The state owned central pharmaceutical monopoly is the Vietnam Pharmaceutical Corporation (Vinapharm) and reports directly to the MoH. The central government supports a broad range of products, distribution and sourcing for Vinapharm products. Even so, such companies are beset by inadequate capital and outdated machinery, equipment, productivity and marketing. These Vinapharm and provincial/municipal companies serve the so-called mid-level market. By contrast, companies of local governments are better in virtually all respects, but have poor product innovation and market penetration outside their local area. They serve the low-end market, but are seeking to move into the mid-level market.
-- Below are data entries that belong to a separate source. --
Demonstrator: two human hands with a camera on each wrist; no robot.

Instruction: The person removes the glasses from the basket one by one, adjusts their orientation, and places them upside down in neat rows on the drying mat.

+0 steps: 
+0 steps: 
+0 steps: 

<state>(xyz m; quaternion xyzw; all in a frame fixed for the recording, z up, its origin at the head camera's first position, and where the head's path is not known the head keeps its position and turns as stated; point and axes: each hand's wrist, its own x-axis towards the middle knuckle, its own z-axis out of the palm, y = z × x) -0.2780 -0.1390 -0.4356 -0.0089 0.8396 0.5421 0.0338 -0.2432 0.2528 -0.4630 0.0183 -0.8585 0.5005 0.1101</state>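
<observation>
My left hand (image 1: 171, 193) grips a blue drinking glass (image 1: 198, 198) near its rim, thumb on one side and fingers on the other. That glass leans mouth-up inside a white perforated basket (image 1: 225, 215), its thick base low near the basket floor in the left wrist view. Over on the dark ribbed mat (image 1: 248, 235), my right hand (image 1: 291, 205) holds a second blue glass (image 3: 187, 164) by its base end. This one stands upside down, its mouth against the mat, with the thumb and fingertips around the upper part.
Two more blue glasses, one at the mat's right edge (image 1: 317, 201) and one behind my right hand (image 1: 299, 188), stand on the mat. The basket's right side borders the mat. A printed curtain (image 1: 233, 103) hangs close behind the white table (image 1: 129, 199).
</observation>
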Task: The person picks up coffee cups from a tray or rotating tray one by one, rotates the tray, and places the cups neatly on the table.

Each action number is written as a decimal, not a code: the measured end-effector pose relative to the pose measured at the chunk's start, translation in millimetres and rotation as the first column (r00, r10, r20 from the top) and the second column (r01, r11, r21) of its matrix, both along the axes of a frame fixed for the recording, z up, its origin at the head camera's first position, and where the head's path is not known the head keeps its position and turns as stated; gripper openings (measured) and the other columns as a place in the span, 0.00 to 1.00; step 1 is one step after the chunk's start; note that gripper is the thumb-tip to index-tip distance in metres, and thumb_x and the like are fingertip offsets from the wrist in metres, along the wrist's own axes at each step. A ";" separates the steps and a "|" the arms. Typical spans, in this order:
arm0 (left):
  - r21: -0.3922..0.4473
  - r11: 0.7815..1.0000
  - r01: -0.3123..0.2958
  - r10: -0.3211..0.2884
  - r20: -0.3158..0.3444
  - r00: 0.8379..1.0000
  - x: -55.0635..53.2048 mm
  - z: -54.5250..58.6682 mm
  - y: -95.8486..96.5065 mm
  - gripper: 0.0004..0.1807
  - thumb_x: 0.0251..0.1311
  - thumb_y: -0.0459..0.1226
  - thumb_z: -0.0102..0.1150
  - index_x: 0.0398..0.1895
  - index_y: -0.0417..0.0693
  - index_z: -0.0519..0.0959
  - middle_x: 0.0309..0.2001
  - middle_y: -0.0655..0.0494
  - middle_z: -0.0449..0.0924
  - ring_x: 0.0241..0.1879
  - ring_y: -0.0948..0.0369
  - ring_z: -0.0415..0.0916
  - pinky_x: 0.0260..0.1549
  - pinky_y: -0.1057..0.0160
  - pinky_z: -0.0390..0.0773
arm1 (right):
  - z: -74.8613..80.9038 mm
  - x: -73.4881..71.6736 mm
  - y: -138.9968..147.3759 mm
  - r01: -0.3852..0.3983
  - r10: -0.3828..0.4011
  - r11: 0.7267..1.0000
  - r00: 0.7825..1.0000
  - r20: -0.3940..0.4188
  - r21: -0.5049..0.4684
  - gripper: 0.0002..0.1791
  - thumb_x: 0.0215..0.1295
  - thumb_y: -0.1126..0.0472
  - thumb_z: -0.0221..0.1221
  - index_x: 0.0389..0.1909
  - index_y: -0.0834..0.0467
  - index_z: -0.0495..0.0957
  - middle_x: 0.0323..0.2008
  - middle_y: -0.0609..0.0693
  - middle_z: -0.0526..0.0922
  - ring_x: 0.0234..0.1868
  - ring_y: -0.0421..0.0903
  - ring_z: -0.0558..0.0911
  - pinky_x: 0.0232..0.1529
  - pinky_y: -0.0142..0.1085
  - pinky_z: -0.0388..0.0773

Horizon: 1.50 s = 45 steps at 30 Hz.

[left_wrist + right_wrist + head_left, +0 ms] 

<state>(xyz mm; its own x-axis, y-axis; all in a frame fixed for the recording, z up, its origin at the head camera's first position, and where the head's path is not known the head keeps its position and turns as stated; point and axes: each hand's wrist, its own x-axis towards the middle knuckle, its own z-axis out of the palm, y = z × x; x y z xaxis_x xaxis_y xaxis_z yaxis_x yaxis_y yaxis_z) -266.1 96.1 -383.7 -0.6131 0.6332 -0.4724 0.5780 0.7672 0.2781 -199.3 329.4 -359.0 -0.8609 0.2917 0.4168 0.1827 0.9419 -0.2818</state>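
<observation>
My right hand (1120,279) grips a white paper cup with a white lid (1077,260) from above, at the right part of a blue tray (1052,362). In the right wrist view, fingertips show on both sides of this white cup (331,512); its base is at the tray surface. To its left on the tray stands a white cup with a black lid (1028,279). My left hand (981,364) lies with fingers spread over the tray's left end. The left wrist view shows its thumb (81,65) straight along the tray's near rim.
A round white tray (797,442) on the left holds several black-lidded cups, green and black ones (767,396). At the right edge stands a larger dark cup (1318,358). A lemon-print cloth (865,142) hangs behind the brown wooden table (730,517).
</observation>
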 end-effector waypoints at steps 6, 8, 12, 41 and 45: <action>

Because of market failure from Vinapharm’s excessive bureaucracy, many of its companies have been unprofitable. The government has recognized this and Vinapharm has been relegated to an administrative role, overseeing some nine factories around the country. Vinapharm has listed 14 projects requiring outside investment through the first year of the new century, 2000. These projects are concentrated in Vietnam’s major cities: HCMC, Hanoi, Hai Phong and Da Nang.
Through 1998, the Ministry of Planning and Investment is said to have licensed 20 foreign pharmaceutical projects with capital totaling $182 million. Of those licensed in 1998, eight are 100% foreign owned and 12 are joint ventures, the majority of which are not yet fully operational. A number of other joint venture licenses have been issued, to ventures involving companies from South Korean, Canada, India, Bangladesh, Australia and the US. Thirteen US pharmaceutical companies have been issued licenses to operate in Vietnam, including: Abbot Lab, SA; Bristol-Myers Squibb Co.; Eli Lilly Inc.; Alpha Therapeutic Corporation; U.S. Summit Co.; Merck; United Pacifico, Inc.; Pharmaxx, Inc.; International Pharmaceutical Ltd., and Crown Laboratories.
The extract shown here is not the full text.